Siamo donne e uomini membri di una società di impazienti, non abbiamo tempo per noi stessi, non abbiamo tempo per gli altri, non sappiamo aspettare, non concediamo il tempo necessario affinché le cose crescano, non lasciamo spazio a chi ci sta di fronte perché possa esprimersi, acquistare fiducia. Quante volte l’altro non è per noi un partner, ma un oggetto su cui sfogare i nostri malumori?

Quanti nostri rapporti sono segnati dall’indifferenza o dall’aggressività. E alcune categorie di persone – i bambini, i malati, gli handicappati, gli stranieri – ne risentono in modo particolare.

Chi vive sospettosamente, temendo sempre di essere danneggiato, chi si difende aggressivamente dal pericolo di essere messo in secondo piano, chi annota con rancore il torto subìto per poterlo poi rinfacciare a Dio e agli uomini, costruisce un mondo in cui l’amore è irrimediabilmente soffocato. Come nello sport, anche nella vita quotidiana ci si può allenare per avere il fiato lungo e la resistenza necessaria. Occorre però allenarsi finché si è in tempo e non si è ingrassati troppo o divenuti troppo pigri. Una cosa è certa, se non abbiamo il fiato lungo, contribuiamo a far crescere l’inumanità che è in noi e intorno a noi. E allora diventerà sempre meno credibile l’affermazione che noi siamo in cammino sulle orme di Gesù.

È difficile determinare come l’amore si manifesta, perché una delle sue caratteristiche è il fatto che esso compare in modo spontaneo e che si adatta alle diverse circostanze. Il testo offre tuttavia un’indicazione che vale la pena ascoltare. L’apostolo Paolo inizia elencando numerose negazioni. L’amore “non invidia, non si vanta, non si gonfia, non si comporta in modo sconveniente, non cerca il proprio interesse, non s’inasprisce, non sospetta il male, non gode dell’ingiustizia”. Non parla dell’amore in negativo, dice quello che l’amore non fa. Amare significa dunque non fare tante cose. Quei “non” ripetuti più volte, all’inizio di ogni frase, evidenziano come l’amore ponga innanzitutto dei limiti. Perché l’amore non fa determinate cose? Perché esso crea innanzitutto spazio per la comunione. Per amare l’altro devo innanzitutto rinunciare a fare ciò che lo danneggia. In questo modo si crea uno spazio nel quale l’altro può essere libero, e nella libertà si può realizzare un’autentica e umana comunione.

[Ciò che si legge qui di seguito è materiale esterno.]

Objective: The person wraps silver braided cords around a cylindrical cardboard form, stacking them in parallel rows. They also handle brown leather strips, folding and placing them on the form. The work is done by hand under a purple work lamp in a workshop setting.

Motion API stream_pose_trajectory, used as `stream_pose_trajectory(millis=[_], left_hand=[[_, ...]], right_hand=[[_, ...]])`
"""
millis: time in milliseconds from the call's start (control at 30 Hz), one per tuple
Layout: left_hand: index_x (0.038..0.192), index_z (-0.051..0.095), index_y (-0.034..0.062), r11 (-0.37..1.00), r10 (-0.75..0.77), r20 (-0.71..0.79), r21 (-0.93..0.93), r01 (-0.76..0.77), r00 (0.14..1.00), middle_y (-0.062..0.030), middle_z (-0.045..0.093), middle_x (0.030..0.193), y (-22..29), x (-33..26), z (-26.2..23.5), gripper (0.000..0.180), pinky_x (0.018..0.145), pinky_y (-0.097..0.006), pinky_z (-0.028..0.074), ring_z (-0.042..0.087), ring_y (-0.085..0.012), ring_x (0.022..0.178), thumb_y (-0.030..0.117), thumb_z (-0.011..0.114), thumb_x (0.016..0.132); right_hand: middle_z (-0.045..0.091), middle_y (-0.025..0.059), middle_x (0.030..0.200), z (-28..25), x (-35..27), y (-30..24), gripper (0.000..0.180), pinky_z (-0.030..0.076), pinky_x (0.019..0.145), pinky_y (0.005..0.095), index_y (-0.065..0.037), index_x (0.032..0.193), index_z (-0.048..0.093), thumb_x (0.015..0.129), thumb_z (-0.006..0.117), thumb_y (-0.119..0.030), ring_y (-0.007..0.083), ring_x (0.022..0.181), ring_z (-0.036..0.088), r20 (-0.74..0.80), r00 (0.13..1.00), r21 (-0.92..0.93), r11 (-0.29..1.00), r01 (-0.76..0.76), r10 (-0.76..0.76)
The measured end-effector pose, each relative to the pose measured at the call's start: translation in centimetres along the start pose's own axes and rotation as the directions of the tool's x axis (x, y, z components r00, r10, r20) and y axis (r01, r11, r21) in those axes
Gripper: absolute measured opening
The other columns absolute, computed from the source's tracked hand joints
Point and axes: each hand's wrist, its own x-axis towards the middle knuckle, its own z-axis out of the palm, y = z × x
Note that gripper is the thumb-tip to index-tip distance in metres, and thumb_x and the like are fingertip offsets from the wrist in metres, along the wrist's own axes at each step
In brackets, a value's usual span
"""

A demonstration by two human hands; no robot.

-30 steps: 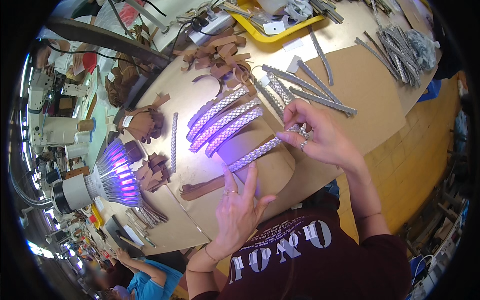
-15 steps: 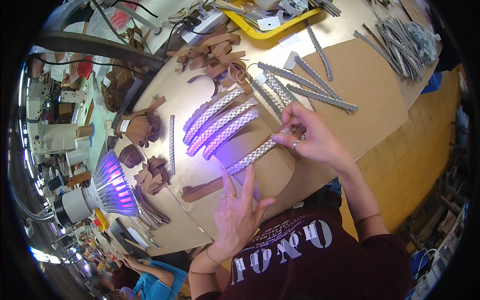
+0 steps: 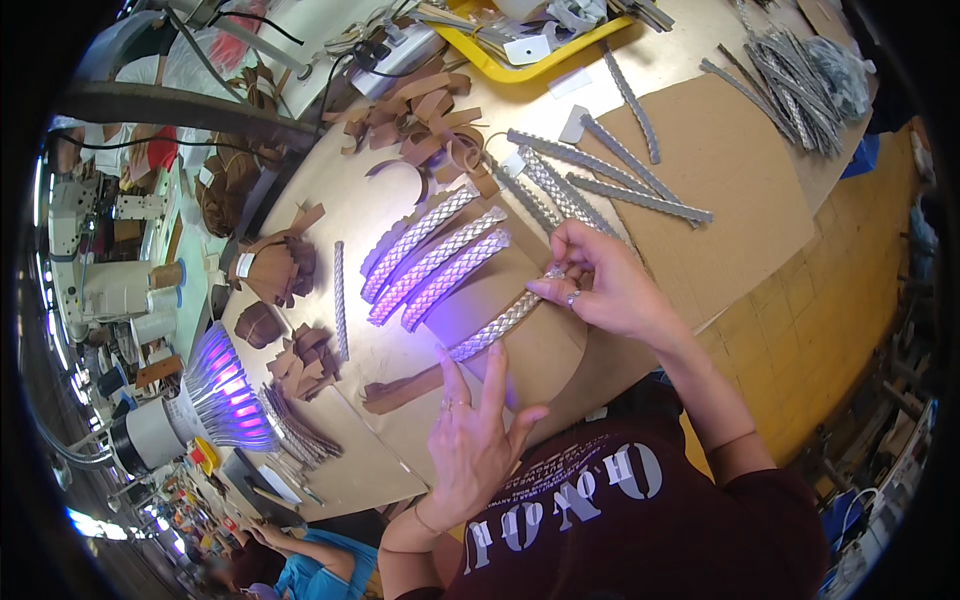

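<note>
A silvery braided strap (image 3: 500, 326) lies slantwise on a brown strip at the near side of the table. The thumb and fingers of my right hand (image 3: 600, 280) pinch its far right end, which the fingers partly hide. My left hand (image 3: 468, 430) has its fingers spread, with the index and middle fingertips resting at the strap's lower left end. Just beyond, three similar braided straps (image 3: 440, 260) lie side by side, tinted violet by the lamp.
A lamp with a finned head (image 3: 225, 395) glows violet at the left. Brown strip bundles (image 3: 275, 265) and a thin braided cord (image 3: 340, 300) lie near it. Loose grey braids (image 3: 640, 185) rest on cardboard (image 3: 720, 220) at the right. A yellow tray (image 3: 500, 70) stands at the back.
The view has shifted slightly. My right fingers have drawn closer together over the strap's end, and my left hand keeps its place on the other end.
</note>
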Motion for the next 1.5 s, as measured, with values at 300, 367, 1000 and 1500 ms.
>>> stream_pose_trajectory(millis=[300,367,1000,1500], left_hand=[[0.143,0.045,0.0127,0.995,0.090,-0.074,0.059,-0.086,0.993,-0.0457,0.040,0.132,-0.9,-0.1,1.0,0.079,0.061,-0.037,0.056,0.067,-0.0445,0.090,0.062,0.061,0.084],[0.143,0.046,0.0127,0.993,0.103,-0.089,0.066,-0.097,0.991,-0.0457,0.040,0.132,-1.0,-0.1,1.3,0.079,0.058,-0.036,0.055,0.068,-0.0434,0.089,0.062,0.060,0.084],[0.142,0.049,0.0181,0.993,0.081,-0.350,-0.058,-0.108,0.933,-0.0445,0.041,0.132,-1.1,-0.5,3.6,0.073,0.083,-0.044,0.054,0.059,-0.0502,0.110,0.064,0.056,0.085],[0.104,0.067,0.0118,0.970,-0.172,-0.779,-0.241,-0.035,0.604,-0.0173,0.055,0.134,-4.8,-5.0,6.7,0.025,0.112,-0.053,0.028,0.054,-0.0311,0.124,0.021,0.072,0.082]], right_hand=[[0.044,-0.0077,0.064,-0.4,0.2,1.0,0.028,0.031,0.051,0.0201,-0.008,0.089,0.051,0.085,0.077,-0.019,0.0016,0.057,0.036,0.118,0.976,0.132,0.971,-0.198,0.183],[0.041,-0.0086,0.057,-0.4,0.4,1.7,0.028,0.026,0.046,0.0223,-0.009,0.085,0.052,0.085,0.077,-0.022,0.0020,0.051,0.031,0.130,0.961,0.170,0.949,-0.265,0.245],[0.061,0.0062,0.084,-0.5,-2.5,-3.6,0.044,0.051,0.059,0.0231,0.003,0.117,0.059,0.103,0.046,-0.037,0.0098,0.066,0.060,-0.036,0.990,0.372,0.922,-0.111,0.134],[0.063,0.0025,0.084,4.1,3.7,-9.6,0.022,0.045,0.059,0.0199,0.002,0.110,0.063,0.093,0.065,-0.012,0.0067,0.065,0.054,-0.074,0.951,-0.162,0.945,0.284,-0.299]])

In un mondo in cui principi, norme, regolamenti e dogmi contano purtroppo sempre ancora più dell’essere umano, applicare questo discorso e vivere questo amore è quanto mai necessario e attuale. In una società come la nostra, in cui molti sono indaffarati a cercare giustificazioni di ogni tipo per non assumersi responsabilità, non crescere e non divenire adulti e umani, l’appello dell’apostolo che ci mette in guardia di fronte a queste ipocrisie e ci indica la via dell’umanità costituisce davvero una boccata d’aria fresca.